§ **PROBLEM TO SOLVE**:
Apart from the images, output the data below exactly.
--- DATASET SECTION ---
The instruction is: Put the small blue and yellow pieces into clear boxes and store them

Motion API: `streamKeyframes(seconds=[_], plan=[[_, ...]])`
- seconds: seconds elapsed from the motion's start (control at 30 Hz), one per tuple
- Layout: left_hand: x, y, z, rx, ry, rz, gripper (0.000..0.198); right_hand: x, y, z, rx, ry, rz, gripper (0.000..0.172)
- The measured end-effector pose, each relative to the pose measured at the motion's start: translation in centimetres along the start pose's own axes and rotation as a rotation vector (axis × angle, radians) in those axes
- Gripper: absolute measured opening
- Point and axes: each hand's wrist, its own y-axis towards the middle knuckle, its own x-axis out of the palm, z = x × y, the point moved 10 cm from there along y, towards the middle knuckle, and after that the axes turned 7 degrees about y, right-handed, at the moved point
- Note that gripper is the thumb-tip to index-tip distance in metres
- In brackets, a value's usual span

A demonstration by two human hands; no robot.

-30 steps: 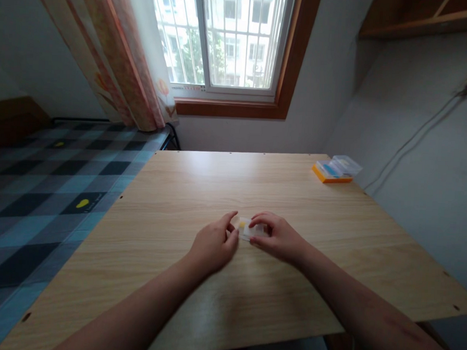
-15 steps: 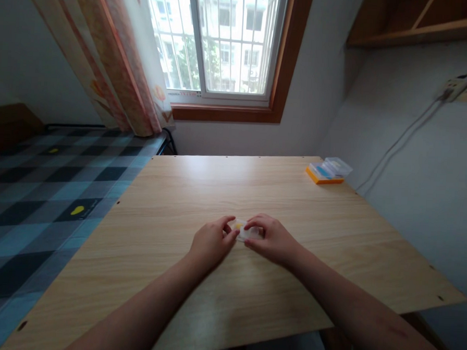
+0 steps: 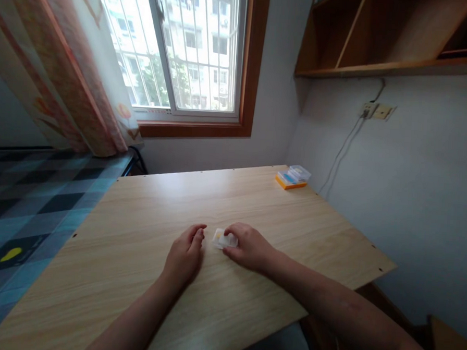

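Observation:
A small clear plastic box (image 3: pixel 219 240) with a bit of yellow inside lies on the wooden table in front of me. My right hand (image 3: pixel 249 246) grips its right end between thumb and fingers, hiding that part. To the left of the box, my left hand (image 3: pixel 184 253) rests at the tabletop, apart from it. Its fingers are loosely bent, thumb near the forefinger, and nothing shows in them.
At the table's (image 3: pixel 169 198) far right corner sits an orange-based case (image 3: pixel 290 183) with a clear plastic box (image 3: pixel 299 173) on top. A bed with a checked cover (image 3: pixel 55 202) stands at the left. A wooden shelf (image 3: pixel 380 68) hangs on the right wall.
My left hand has let go of the small box and moved left of it. My right hand still holds the box. The view has turned to the right.

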Motion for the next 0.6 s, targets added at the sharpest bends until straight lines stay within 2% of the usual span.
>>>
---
§ **ANSWER BOX**:
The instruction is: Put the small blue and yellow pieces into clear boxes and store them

Motion API: `streamKeyframes(seconds=[_], plan=[[_, ...]])`
- seconds: seconds elapsed from the motion's start (control at 30 Hz), one per tuple
- Layout: left_hand: x, y, z, rx, ry, rz, gripper (0.000..0.198); right_hand: x, y, z, rx, ry, rz, gripper (0.000..0.172)
- The measured end-effector pose, each relative to the pose measured at the motion's start: translation in centimetres along the start pose's own axes and rotation as a rotation vector (axis × angle, radians) in those axes
- Gripper: absolute measured opening
- Point and axes: each hand's wrist, its own y-axis towards the middle knuckle, its own x-axis out of the palm, z = x × y, the point moved 10 cm from there along y, towards the middle knuckle, and after that the axes turned 7 degrees about y, right-handed, at the moved point
- Note that gripper is the thumb-tip to index-tip distance in metres
- In brackets, a value's usual span

A demonstration by two human hands; no robot.

-30 steps: 
-15 steps: 
+0 steps: 

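Observation:
A small clear plastic box (image 3: pixel 219 240) with a bit of yellow inside lies on the wooden table in front of me. My right hand (image 3: pixel 249 246) grips its right end between thumb and fingers, hiding that part. To the left of the box, my left hand (image 3: pixel 184 253) rests at the tabletop, apart from it. Its fingers are loosely bent, thumb near the forefinger, and nothing shows in them.
At the table's (image 3: pixel 169 198) far right corner sits an orange-based case (image 3: pixel 290 183) with a clear plastic box (image 3: pixel 299 173) on top. A bed with a checked cover (image 3: pixel 55 202) stands at the left. A wooden shelf (image 3: pixel 380 68) hangs on the right wall.
My left hand has let go of the small box and moved left of it. My right hand still holds the box. The view has turned to the right.
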
Motion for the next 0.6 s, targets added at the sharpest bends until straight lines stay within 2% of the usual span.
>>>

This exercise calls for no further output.